[Start of Attachment]

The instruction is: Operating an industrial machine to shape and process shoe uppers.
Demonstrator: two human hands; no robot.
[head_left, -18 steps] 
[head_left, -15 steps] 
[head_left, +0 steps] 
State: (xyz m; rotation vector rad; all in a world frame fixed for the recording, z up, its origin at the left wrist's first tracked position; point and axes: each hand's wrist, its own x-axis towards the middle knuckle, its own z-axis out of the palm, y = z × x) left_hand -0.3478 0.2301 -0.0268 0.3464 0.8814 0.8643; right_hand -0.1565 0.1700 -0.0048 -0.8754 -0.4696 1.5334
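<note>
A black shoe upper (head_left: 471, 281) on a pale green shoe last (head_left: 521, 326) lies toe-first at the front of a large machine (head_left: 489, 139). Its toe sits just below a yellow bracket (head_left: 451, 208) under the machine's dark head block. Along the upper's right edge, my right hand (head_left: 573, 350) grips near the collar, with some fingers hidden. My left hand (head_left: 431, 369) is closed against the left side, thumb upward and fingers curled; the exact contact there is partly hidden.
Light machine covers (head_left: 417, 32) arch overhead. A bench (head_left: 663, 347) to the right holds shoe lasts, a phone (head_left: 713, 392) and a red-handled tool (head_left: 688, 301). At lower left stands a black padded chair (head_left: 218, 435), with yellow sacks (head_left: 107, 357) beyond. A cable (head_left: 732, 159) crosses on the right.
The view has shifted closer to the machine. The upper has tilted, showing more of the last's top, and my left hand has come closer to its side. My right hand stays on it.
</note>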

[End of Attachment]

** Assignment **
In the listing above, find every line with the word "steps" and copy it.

** Completed task **
[head_left, -18 steps] 
[head_left, -15 steps] 
[head_left, +0 steps] 

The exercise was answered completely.